» WORK TO BE COMPLETED
Select the lines below containing the word "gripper".

- Opening Delimiter -

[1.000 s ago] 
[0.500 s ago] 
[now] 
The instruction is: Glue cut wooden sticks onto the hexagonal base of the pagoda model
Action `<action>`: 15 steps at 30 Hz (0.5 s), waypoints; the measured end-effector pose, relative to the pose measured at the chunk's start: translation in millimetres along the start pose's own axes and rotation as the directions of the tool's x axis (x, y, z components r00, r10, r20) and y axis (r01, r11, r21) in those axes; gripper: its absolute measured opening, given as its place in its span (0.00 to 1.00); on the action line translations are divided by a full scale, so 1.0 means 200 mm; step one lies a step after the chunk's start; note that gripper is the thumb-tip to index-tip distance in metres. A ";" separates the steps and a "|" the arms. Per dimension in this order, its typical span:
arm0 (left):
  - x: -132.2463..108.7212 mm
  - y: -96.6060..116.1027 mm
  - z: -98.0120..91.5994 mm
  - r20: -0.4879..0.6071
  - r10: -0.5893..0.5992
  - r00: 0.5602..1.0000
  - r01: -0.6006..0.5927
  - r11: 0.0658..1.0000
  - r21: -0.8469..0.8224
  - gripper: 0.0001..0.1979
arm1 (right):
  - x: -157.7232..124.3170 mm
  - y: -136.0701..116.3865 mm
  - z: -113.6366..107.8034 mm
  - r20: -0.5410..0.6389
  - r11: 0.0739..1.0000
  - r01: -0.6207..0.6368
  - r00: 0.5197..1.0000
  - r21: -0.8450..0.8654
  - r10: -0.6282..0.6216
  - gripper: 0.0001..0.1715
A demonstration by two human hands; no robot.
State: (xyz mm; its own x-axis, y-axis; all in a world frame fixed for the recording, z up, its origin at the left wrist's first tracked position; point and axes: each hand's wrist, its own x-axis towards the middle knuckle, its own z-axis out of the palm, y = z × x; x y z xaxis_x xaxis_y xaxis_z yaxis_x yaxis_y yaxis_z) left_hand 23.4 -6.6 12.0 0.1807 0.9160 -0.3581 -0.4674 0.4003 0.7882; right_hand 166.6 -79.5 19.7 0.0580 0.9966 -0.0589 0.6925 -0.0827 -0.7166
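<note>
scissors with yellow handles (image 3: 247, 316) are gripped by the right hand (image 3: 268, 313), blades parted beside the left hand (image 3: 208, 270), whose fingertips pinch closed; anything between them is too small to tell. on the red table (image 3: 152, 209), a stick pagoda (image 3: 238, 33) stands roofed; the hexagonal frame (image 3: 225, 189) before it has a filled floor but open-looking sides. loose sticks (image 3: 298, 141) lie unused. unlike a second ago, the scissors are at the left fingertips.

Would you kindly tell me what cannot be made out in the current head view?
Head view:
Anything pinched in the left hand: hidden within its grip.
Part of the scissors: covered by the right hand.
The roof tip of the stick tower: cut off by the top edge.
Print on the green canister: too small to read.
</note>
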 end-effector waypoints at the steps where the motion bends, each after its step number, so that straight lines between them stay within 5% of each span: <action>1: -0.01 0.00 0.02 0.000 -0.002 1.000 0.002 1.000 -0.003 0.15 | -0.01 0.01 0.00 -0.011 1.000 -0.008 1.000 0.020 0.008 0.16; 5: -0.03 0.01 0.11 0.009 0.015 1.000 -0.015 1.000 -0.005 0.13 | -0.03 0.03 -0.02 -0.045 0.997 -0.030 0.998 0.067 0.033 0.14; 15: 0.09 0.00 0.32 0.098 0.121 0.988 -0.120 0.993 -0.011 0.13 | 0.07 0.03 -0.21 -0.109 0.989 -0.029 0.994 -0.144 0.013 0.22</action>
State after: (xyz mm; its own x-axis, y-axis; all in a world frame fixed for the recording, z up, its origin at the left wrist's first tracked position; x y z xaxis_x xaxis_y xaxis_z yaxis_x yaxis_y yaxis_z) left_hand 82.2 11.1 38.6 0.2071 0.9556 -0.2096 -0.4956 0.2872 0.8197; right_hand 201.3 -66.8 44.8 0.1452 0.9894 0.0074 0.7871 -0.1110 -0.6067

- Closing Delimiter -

» OUTPUT BELOW
Action `<action>`: 15 steps at 30 Hz (0.5 s), waypoints; the measured end-effector pose, relative to the pose measured at the chunk's start: translation in millimetres along the start pose's own axes and rotation as the directions of the tool's x axis (x, y, z components r00, r10, r20) and y axis (r01, r11, r21) in those axes; gripper: its absolute measured opening, given as its place in its span (0.00 to 1.00); on the action line translations are divided by a full scale, so 1.0 means 200 mm; step one lies a step after the chunk's start; note that gripper is the thumb-tip to index-tip distance in metres. A ";" separates the steps and a "|" the arms. Per dimension in this order, its typical span:
  - gripper: 0.0001..0.1979
  - gripper: 0.0001..0.1715

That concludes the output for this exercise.